Keraguan Samudera

Feels better?” Pemuda dengan rambutnya yang berantakan merangkul tubuh mungil Cassiopeia. Tingginya selisih sepuluh senti dari tinggi Samudera, membuat tubuh Cassiopeia gampang sekali dirangkul pemuda itu.

Yang ditanya hanya mengangguk, perasaannya cukup membaik daripada saat ia menerima pertanyaan dari Andriana.

Langkah kaki mereka terus berlalu, membawa mereka menuju mobil Pajero hitam yang begitu gagah. Ia membukakan pintu, mempersilakan sang pujaan hati masuk ke dalam sebelum ia masuk, dan membawanya pergi ke rumah.


“Kamu tidur di sini, ya. Nanti saya biar tidur di kamar tamu,” ucap Samudera yang membiarkan kamarnya dipakai untuk Cassiopeia beristirahat.

Kali ini mereka telah berada di kediaman Samudera untuk beristirahat dan lari dari realitas untuk sejenak. Begitu lelah dikejar oleh media yang penasaran dan banyaknya orang-orang yang menusuk Cassiopeia dari belakang membuatnya harus bersembunyi.

“Kalau ada perlu sesuatu, bisa chat saya. Oh iya, itu kulkas kecil di meja isinya air putih sama cemilan coklat, tadi saya isi semua kesukaanmu. Selamat malam, Cantik.”

Samudera menuruni setiap anak tangga, menemui sang mama yang tengah berjalan membawa gerabah yang sedang ia hias dengan pewarna. Ia menghampiri Marsha, meraih kuas serta gerabah dan ikut menghias benda dari tanah liat itu.

“Kamu sudah yakin sama keputusanmu, Timoer?” Marsha memulai topik pembicaraan dan Samudera sendiri setia terdiam dan menghentikan aktivitasnya.

“Ragu sebenarnya Timoer ... anggar bukan ranahku.
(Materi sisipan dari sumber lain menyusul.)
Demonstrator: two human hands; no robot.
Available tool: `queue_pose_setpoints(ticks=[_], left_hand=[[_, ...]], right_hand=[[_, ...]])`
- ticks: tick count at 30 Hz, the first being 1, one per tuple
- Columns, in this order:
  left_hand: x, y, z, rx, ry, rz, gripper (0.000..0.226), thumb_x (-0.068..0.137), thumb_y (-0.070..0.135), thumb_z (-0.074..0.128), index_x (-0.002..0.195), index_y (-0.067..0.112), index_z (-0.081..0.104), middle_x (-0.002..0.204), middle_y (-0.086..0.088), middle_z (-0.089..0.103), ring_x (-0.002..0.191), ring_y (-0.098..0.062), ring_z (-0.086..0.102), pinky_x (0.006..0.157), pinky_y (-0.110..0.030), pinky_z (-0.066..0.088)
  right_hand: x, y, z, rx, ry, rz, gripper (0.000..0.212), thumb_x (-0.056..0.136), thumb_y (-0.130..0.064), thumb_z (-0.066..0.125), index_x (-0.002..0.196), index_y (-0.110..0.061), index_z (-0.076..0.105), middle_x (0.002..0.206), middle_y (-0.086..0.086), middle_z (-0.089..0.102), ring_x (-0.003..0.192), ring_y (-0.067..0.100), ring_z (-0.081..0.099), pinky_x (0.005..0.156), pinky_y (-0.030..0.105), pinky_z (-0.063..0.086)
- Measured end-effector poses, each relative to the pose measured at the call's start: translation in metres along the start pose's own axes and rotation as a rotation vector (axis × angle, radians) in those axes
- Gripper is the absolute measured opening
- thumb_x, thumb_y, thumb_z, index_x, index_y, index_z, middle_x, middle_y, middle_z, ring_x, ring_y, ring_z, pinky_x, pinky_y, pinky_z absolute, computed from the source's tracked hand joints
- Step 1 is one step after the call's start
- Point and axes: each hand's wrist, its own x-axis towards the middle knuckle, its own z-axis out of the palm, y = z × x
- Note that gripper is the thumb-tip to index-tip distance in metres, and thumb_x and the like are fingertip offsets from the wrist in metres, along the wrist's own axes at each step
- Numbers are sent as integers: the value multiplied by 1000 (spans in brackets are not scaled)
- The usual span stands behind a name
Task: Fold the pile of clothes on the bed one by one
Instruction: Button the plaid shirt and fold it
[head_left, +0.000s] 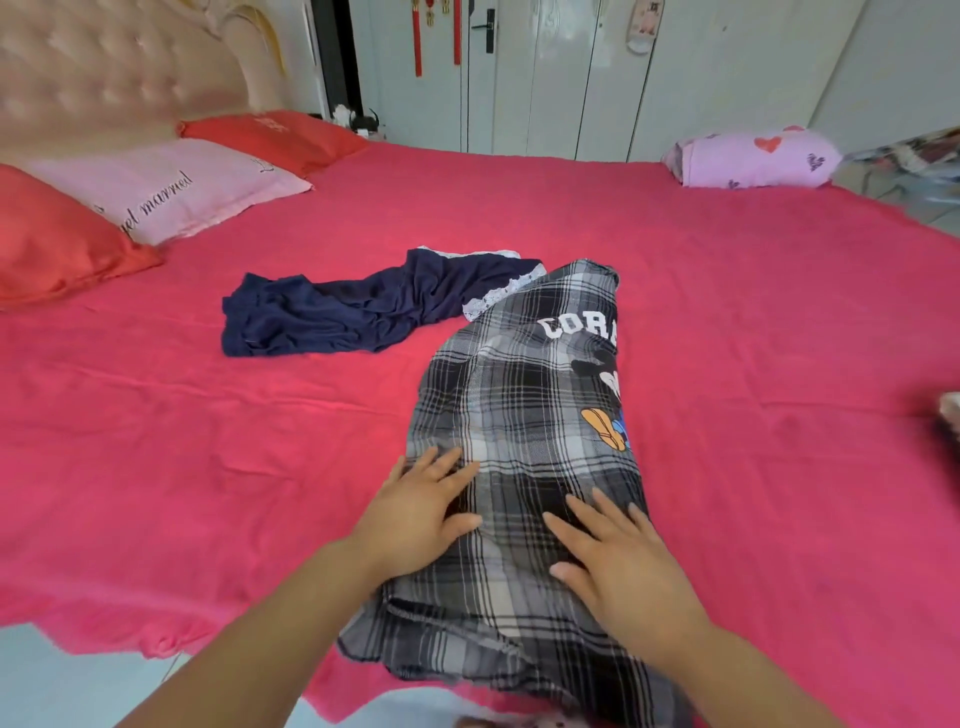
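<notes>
Pressing flat and grasping nothing, left hand (421, 512) and right hand (618, 566) hold down the plaid garment (524, 395) beneath them on the pink bedsheet (208, 415); its hem behind the wrists appears to overhang, risking a slide.

Left hand (415, 519), right hand (623, 566) on plaid (524, 405)

Left hand (415, 514) and right hand (618, 566) lie on near garment (524, 405); far garment (363, 306) behind-left.
</notes>
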Motion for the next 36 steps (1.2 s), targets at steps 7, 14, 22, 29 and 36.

Tapi, buat kalahin dia, cuman itu yang bisa.”

“Jangan pernah berpikir untuk mengalahkan, Timoer.” Sang anak menoleh, terkejut dengan ucapan mendadak sang mama yang bertolak belakang dengan apa yang ia pikirkan.

“Maksudnya?” tanyanya.

“Dengan otakmu yang mikir itu, yang ada musuh kamu bisa membacanya. Soalnya, orang yang berpikir untuk mengalahkannya, hanya dipenuhi dengan dendam dan emosi. Coba sekarang kamu berpikir hal lain, semisal ... kamu mau mencoba buat memberi pelajaran kepadanya?”

“Apa enggak sama aja?”

Marsha menggeleng, ia menaruh gerabah yang sudah dihias dan menatap Samudera lekat-lekat, “Bukan pelajaran buruk seperti menghabisinya, tapi beri pelajaran kalau segalanya ga selalu berotasi kepadanya. Kamu jadi guru kehidupan untuk William, untuk jadi guru harus ngapain dulu?”

“Belajar.”

“Benar, latih terus. Mama yakin sama kamu Timoer, kamu itu pintar,kamu bisa mendalami semuanya dalam sekali lihat. Mama yakin itu.”

Keraguan Samudera perlahan menghilang, digantikan dengan senyuman yang menghiasi bibir Samudera. Setidaknya untuk kali ini yang dikatakan sang mama ada benarnya.

Thank you, Ma. Samudera mau masuk dulu. Mama jangan begadang, oke?”